アウディ Q4 e-tron/Q4 Sportback e-tron
アウディ Q4 e-tron/Q4 Sportback e-tronは、2022年1月に発表されたアウディe-tronシリーズ第3弾モデルです。ボディサイズは、Q3とQ5の中間に位置するコンパクトサイズでありながら、室内はQ5以上の広さを確保していることが特徴となっています。エクステリアは、短いフロントオーバーハングや開口部のないオクタゴン(8角形)シングルフレームグリルによりアウディらしさを表現。インテリアは、センタークラスターがドライバーに向けられたドライバーオリエンテッドなデザインで、アウディ初の物理ボタンのないタッチ式スイッチのステアリングホイールを採用していることがトピックです。安全機能や運転支援システムには、最新の安全技術とアシスタンスシステムを搭載しています。
アウディ Q4 e-tron/Q4 Sportback e-tronの主なスペックは次のとおりです。
【Q4 e-tron/Q4 Sportback e-tron(欧州仕様)】
・サイズ:全長4,588mm×全幅1,865mm×全高1,614mm
・ホイールベース:2,764mm
・バッテリー容量:82kWh(実容量77kWh)
・最高出力:150kW
・最大トルク:310Nm
・航続距離(欧州値):516km
・急速充電:最大125kWまで対応
・普通充電:最大8kWまで対応
・価格:599万円~716万円
日本仕様のスペックは認可後の公開となるため、ここでの数値は欧州仕様となります。欧州仕様のQ4 e-tron/Q4 Sportback e-tronとアイオニック5を比較すると、ボディサイズがひとまわり小さいことが大きな違いです。しかし、室内空間はアイオニック5と同等もしくは同等以上の広さを実現していることがアウディQ4 e-tron/Q4 Sportback e-tronの特徴となっています。
BMW iX3
BMW iX3は、2021年11月に追加されたプレミアムミドルクラスSAV(スポーツ・アクティビティ・ヴィークル)であるX3のEVモデルです。デザインは、X3をベースに電気自動車らしさを主張する青色を取り入れています。安全装備には、3眼カメラとレーダーを使い、高性能プロセッサーによる高い解析能力により、精度と正確性が向上した運転支援システムを標準装備。また、ハンズオフ機能付き渋滞運転支援機能やパーキングアシスタント、コネクティッドサービスも標準装備されています。
BMW iX3の主なスペックは次のとおりです。
・サイズ:全長4,740mm×全幅1,890mm×全高1,670mm
・ホイールベース:2,865mm
・バッテリー容量:116Ah
・最高出力:210kW(286PS)/6,000rpm
・最大トルク:400Nm(40.8kgm)/0~4,500rpm
・航続距離(WLTCモード):508km
・急速充電:最大80kWまで対応
・普通充電:最大9.6kWまで対応
・価格:862万円
アイオニック5との違いは、急速充電が80kWまでの対応という点と、モーターの出力がアイオニック5の2WDよりも力強いことです。
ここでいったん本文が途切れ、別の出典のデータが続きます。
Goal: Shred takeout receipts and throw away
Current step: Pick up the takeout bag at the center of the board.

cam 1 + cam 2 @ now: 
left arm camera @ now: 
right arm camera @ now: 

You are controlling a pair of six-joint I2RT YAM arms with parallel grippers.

パワフルな走りを求めるのであれば、アイオニック5よりもBMW iX3の方が良いと言えるでしょう。
まとめ
クロスオーバーEVの新たな選択肢となるアイオニック5は、ライバルが多いカテゴリーに参入していることから、自信があるモデルと言えるでしょう。実際にアイオニック5を見て乗ってみると、走行性能や内装の質感などが欧州車に匹敵するほどのクオリティになっていると言っても過言ではありません。最新の電気自動車を欲しいと考えている方は、アイオニック5をはじめ、国産車や輸入車のEVを見て乗ってから購入を決めることをおすすめします。